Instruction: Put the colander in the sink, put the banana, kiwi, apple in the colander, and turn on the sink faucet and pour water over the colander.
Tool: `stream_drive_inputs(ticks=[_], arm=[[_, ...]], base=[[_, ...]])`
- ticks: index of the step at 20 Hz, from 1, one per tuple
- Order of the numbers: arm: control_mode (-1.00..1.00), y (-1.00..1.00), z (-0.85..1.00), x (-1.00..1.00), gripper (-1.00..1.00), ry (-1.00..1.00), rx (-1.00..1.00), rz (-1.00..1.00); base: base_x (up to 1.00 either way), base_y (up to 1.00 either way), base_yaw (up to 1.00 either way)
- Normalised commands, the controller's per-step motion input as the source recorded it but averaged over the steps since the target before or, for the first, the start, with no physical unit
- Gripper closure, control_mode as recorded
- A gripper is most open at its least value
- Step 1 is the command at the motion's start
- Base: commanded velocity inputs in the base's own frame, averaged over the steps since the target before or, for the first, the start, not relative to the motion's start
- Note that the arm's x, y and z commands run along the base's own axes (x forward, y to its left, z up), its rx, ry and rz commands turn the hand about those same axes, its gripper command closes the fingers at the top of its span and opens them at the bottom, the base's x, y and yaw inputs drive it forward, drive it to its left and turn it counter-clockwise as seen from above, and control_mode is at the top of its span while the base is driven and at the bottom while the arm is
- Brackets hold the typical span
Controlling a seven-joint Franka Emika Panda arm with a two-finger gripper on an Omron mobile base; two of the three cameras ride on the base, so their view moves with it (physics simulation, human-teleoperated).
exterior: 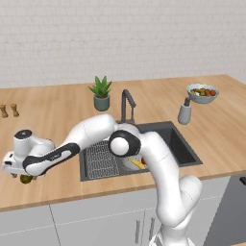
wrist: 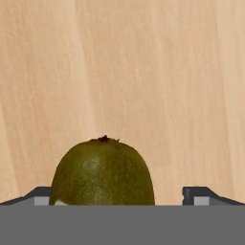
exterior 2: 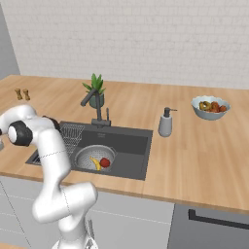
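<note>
Because the kiwi (wrist: pixel 102 171) is the last fruit left out on the counter (wrist: pixel 143 72), the gripper (exterior: pixel 25 178) hangs low right over it. Its two fingers (wrist: pixel 203 195) stand wide apart, one on each side of the kiwi, and they do not squeeze it yet. The kiwi sits right between them, so it looks ready to be picked up.

Far off to the gripper's side, the colander (exterior 2: pixel 92 156) sits in the sink (exterior 2: pixel 129 146). It waits there to hold the fruit for washing. The banana (exterior 2: pixel 95 164) and the apple (exterior 2: pixel 104 162) already lie inside it, close together. The faucet (exterior 2: pixel 95 104) stands behind the sink, and I see no water coming from it.
</note>
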Motion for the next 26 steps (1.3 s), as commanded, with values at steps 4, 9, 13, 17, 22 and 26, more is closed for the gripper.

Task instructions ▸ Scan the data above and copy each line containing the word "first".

Completed task ▸
- Normalised commands, the controller's per-step motion input as the source recorded it but averaged over the steps since the target before or, for the first, the start, with no physical unit
- Base: commanded velocity inputs in the base's own frame, averaged over the steps since the target before or, for the first, the start, not relative to the motion's start

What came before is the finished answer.